Requirement = Give the data again exactly as it appears.

Available data =
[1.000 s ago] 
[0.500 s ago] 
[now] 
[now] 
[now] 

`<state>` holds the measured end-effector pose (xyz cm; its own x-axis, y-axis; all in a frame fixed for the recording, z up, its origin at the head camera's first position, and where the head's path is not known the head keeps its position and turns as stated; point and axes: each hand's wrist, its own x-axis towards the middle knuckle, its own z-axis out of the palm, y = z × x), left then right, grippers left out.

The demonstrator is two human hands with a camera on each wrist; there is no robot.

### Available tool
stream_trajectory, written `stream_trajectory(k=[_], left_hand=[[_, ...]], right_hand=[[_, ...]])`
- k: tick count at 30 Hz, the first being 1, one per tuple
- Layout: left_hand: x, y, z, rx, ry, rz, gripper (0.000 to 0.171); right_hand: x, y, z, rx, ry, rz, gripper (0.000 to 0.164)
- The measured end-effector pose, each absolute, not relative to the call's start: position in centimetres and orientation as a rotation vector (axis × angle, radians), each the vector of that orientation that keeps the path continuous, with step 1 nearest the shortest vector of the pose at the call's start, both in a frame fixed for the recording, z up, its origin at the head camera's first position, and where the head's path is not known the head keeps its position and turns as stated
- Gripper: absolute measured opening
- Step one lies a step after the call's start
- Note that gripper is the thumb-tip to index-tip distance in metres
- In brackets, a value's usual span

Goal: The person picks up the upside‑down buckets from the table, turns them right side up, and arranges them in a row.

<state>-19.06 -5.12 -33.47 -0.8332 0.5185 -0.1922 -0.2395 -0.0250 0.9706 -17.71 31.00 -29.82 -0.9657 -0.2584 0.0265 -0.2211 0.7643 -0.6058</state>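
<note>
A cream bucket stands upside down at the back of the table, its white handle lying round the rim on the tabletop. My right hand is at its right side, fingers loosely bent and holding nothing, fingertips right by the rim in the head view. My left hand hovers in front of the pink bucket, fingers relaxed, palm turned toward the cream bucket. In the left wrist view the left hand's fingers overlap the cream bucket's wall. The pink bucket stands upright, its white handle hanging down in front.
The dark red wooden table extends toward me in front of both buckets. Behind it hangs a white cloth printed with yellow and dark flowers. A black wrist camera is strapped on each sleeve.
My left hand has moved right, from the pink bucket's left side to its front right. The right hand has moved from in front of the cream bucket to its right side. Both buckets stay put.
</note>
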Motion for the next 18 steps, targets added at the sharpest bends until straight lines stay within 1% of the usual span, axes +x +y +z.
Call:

Solved problem =
[1.000 s ago] 
[0.500 s ago] 
[now] 
[now] 
[now] 

`<state>` holds the measured end-effector pose (xyz cm; its own x-axis, y-axis; all in a frame fixed for the recording, z up, its origin at the head camera's first position, and where the head's path is not known the head keeps its position and turns as stated; point and axes: each hand's wrist, its own x-axis towards the middle knuckle, its own z-axis out of the palm, y = z × x), left then right, grippers left out.

The demonstrator is two human hands with a camera on each wrist; there is no robot.

### Available tool
stream_trajectory, written `stream_trajectory(k=[_], left_hand=[[_, ...]], right_hand=[[_, ...]])`
- k: tick count at 30 Hz, the first being 1, one per tuple
- Layout: left_hand: x, y, z, rx, ry, rz, gripper (0.000 to 0.171); right_hand: x, y, z, rx, ry, rz, gripper (0.000 to 0.164)
- The measured end-effector pose, each absolute, not relative to the call's start: position in centimetres and orientation as a rotation vector (axis × angle, radians), each the vector of that orientation that keeps the path continuous, with step 1 nearest the shortest vector of the pose at the call's start, both in a frame fixed for the recording, z up, its origin at the head camera's first position, and where the head's path is not known the head keeps its position and turns as stated
- Gripper: absolute measured opening
- Step one lies a step after the call's start
- Note that gripper is the thumb-tip to index-tip distance in metres
- In brackets, a value's usual span

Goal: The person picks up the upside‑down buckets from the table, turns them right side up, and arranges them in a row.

<state>-19.06 -5.12 -33.47 -0.8332 0.5185 -0.1922 -0.2395 -0.0250 0.9706 -17.71 31.00 -29.82 -0.9657 -0.2584 0.0265 -0.2211 0.7643 -0.6058</state>
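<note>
A cream bucket stands upside down at the back of the table, its white handle lying round the rim on the tabletop. My right hand is at its right side, fingers loosely bent and holding nothing, fingertips right by the rim in the head view. My left hand hovers in front of the pink bucket, fingers relaxed, palm turned toward the cream bucket. In the left wrist view the left hand's fingers overlap the cream bucket's wall. The pink bucket stands upright, its white handle hanging down in front.
The dark red wooden table extends toward me in front of both buckets. Behind it hangs a white cloth printed with yellow and dark flowers. A black wrist camera is strapped on each sleeve.
My left hand has moved right, from the pink bucket's left side to its front right. The right hand has moved from in front of the cream bucket to its right side. Both buckets stay put.
</note>
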Motion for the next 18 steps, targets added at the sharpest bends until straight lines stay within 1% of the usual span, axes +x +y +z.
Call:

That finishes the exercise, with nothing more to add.